Task goal:
Only the line with "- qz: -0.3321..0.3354" and the lines after it, through the end of the material, belong in the answer; repeat them exactly.

#####

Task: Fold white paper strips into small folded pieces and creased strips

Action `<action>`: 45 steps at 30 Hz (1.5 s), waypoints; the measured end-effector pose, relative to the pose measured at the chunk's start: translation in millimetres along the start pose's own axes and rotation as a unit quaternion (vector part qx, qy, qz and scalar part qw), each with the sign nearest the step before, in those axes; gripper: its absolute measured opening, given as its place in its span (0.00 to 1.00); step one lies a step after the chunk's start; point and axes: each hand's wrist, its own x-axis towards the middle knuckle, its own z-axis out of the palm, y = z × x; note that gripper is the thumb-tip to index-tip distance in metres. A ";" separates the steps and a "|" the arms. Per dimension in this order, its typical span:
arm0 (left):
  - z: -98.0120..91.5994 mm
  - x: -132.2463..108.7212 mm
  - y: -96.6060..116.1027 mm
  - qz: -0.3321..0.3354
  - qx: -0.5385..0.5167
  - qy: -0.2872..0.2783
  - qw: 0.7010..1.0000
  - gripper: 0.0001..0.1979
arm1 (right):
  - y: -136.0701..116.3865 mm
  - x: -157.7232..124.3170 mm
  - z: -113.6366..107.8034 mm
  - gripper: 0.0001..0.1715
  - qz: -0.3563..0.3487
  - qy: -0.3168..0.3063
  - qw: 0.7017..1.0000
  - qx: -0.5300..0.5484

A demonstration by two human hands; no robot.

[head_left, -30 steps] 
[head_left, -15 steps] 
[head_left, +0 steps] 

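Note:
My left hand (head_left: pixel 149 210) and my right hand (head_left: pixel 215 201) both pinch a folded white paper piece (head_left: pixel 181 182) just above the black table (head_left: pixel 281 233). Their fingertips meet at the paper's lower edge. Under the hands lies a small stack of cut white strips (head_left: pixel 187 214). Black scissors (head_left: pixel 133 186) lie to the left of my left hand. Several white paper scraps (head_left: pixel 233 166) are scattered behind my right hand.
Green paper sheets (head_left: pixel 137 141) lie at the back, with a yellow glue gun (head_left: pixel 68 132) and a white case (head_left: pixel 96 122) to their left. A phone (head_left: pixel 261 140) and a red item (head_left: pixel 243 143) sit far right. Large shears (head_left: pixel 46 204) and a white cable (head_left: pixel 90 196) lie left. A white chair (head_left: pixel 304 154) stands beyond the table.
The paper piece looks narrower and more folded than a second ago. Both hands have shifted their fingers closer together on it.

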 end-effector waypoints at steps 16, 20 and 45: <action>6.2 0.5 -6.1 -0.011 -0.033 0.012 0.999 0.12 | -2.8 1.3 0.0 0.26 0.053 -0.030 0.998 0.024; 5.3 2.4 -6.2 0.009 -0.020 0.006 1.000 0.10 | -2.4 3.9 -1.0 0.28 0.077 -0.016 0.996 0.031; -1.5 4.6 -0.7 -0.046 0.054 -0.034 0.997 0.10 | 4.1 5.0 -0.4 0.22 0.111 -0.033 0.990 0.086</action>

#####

Answer to this exercise:
  - qz: -0.3321..0.3354
  - qx: -0.5385..0.5167
  - qy: -0.2872..0.2783
  - qw: 0.7010..1.0000
  - gripper: 0.0001..0.1979
arm1 (right):
  - y: -136.0701..116.3865 mm
  - x: -157.7232..124.3170 mm
  - z: -113.6366..107.8034 mm
  - gripper: 0.0001..0.1715
  - qz: -0.3563..0.3487
  - qy: -0.3168..0.3063
  - qw: 0.7017..1.0000
  - qx: -0.5300..0.5484

A demonstration by two human hands; no robot.

[head_left, -30 steps] 
[head_left, -15 steps] 
[head_left, +0 steps] 

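Note:
My left hand (head_left: pixel 149 210) and my right hand (head_left: pixel 215 201) both pinch a folded white paper piece (head_left: pixel 181 182) just above the black table (head_left: pixel 281 233). Their fingertips meet at the paper's lower edge. Under the hands lies a small stack of cut white strips (head_left: pixel 187 214). Black scissors (head_left: pixel 133 186) lie to the left of my left hand. Several white paper scraps (head_left: pixel 233 166) are scattered behind my right hand.
Green paper sheets (head_left: pixel 137 141) lie at the back, with a yellow glue gun (head_left: pixel 68 132) and a white case (head_left: pixel 96 122) to their left. A phone (head_left: pixel 261 140) and a red item (head_left: pixel 243 143) sit far right. Large shears (head_left: pixel 46 204) and a white cable (head_left: pixel 90 196) lie left. A white chair (head_left: pixel 304 154) stands beyond the table.
The paper piece looks narrower and more folded than a second ago. Both hands have shifted their fingers closer together on it.
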
 end-effector waypoints at steps 16, 20 and 45: <action>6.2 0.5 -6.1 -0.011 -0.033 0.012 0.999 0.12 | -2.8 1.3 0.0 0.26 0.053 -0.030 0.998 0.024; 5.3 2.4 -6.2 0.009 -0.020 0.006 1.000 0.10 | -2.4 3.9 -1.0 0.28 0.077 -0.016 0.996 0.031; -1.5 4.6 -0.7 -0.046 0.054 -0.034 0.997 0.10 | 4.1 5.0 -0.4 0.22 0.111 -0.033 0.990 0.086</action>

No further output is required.